▶ **TASK STATEMENT**
The answer is to be the data below, written out in full and exactly.

........

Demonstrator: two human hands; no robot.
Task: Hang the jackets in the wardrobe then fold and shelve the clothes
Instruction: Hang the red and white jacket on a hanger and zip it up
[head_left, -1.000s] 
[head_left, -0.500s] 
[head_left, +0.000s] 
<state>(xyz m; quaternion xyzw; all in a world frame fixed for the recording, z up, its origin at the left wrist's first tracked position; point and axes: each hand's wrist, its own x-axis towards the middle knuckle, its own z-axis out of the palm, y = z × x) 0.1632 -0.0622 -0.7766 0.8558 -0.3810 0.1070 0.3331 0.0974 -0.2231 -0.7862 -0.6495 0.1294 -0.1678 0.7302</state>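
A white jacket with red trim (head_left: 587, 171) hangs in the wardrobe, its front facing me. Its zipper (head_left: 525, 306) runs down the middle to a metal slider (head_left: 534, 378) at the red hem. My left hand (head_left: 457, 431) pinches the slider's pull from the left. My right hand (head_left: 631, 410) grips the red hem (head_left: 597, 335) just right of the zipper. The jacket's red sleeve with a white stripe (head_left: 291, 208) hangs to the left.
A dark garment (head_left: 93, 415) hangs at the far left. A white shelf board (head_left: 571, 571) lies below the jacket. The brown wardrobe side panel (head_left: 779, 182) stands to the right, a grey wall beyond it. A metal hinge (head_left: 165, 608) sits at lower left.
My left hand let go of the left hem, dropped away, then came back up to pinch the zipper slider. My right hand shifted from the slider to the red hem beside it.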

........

▶ **WRITTEN REPLY**
Demonstrator: two human hands; no robot.
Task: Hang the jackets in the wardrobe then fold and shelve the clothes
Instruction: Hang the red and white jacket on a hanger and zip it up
[head_left, -1.000s] 
[head_left, -0.500s] 
[head_left, +0.000s] 
<state>(xyz m; quaternion xyzw; all in a world frame fixed for the recording, z up, its origin at the left wrist's first tracked position; point and axes: each hand's wrist, its own x-axis towards the middle knuckle, its own z-axis out of the palm, y = z × x) 0.1632 -0.0622 -0.7766 0.8558 -0.3810 0.1070 0.3331 0.0974 -0.2231 -0.7862 -0.6495 0.1294 -0.1678 0.7302</state>
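A white jacket with red trim (head_left: 587, 171) hangs in the wardrobe, its front facing me. Its zipper (head_left: 525, 306) runs down the middle to a metal slider (head_left: 534, 378) at the red hem. My left hand (head_left: 457, 431) pinches the slider's pull from the left. My right hand (head_left: 631, 410) grips the red hem (head_left: 597, 335) just right of the zipper. The jacket's red sleeve with a white stripe (head_left: 291, 208) hangs to the left.
A dark garment (head_left: 93, 415) hangs at the far left. A white shelf board (head_left: 571, 571) lies below the jacket. The brown wardrobe side panel (head_left: 779, 182) stands to the right, a grey wall beyond it. A metal hinge (head_left: 165, 608) sits at lower left.
My left hand let go of the left hem, dropped away, then came back up to pinch the zipper slider. My right hand shifted from the slider to the red hem beside it.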

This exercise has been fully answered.